Now accepting Telehealth appointments. Schedule a virtual visit.

What is an mRNA vaccine?

At any given moment, your body is successfully fighting off and destroying millions of pathogens (bacteria and viruses) that threaten your system. 

Each of us comes standard at birth with an incredibly lethal and startlingly accurate defense system called an immune system. It consists of an army of different types of specialized blood cells that form antibodies against invaders.

With traditional vaccines (those before the mRNA vaccine used against COVID), a "weakened" version of a virus is injected into the bloodstream, thus allowing the immue system to form antibodies to a less lethal version of a virus, and thus immunity, to that particular virus. 

The vaccines used for SARSCov2, the virus that causes COVID, operate in a very different manner.
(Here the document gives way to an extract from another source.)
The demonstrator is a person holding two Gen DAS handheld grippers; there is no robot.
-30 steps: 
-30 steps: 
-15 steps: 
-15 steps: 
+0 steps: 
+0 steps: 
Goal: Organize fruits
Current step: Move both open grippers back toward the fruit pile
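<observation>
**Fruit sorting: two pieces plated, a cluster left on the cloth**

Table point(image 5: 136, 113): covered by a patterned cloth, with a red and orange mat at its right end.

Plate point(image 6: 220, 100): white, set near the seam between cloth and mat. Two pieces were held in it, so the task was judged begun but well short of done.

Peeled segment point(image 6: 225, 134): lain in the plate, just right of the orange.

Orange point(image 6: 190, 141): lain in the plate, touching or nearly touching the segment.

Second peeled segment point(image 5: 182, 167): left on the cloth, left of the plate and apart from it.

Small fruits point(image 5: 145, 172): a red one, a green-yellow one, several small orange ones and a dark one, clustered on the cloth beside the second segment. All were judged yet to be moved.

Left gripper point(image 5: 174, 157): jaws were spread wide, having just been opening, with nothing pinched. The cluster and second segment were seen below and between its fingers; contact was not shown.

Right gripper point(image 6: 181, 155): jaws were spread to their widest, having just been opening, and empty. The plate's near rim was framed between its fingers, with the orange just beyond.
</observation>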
With this vaccine, you are not being injected with a weakened version of the virus. In fact, you aren't being injected with any part of the virus whatsoever. 

Instead, this vaccine uses what is called an mRNA molecule that actually causes your body to produce the foreign particles. 

mRNA vaccines introduce synthetic mRNA into our bodies that then causes our own cells to produce a foreign virus component called a "spike protein." After those foreign spike proteins are produced, our immune system kicks in, recognizes them as foreign, and begins to make antibodies in response. 

So the main difference is, earlier vaccines introduced weakened viruses to elicit an immune response, whereas mRNA vaccines actually "hijack" our body's own cellular protein replication machinery to produce the foreign components, that are then attacked by our immune system. 

Philosophically, many, many people have a huge objection to this form of vaccine. Some people have even referred to it as "playing God." And I don't disagree.

Prior to the COVID pandemic, mRNA vaccines had never been used on humans. Add the fact the inventor of the mRNA vaccine technology, Dr. Robert Malone, has taken a firm stance against using mRNA vaccines in humans (especially in children) along with numerous other concerns that I won't address here, a strong case can be reasonably made for refusing these vaccines. 

So there you have it! 

 

 

 

 

 

 

 

 

Author
David Cox, D.C. Dr. David Cox is Little Elm's Original Chiropractor! Passionately serving the area since 2001, he has been in Little Elm since it was a "one stop light town!"

You Might Also Enjoy...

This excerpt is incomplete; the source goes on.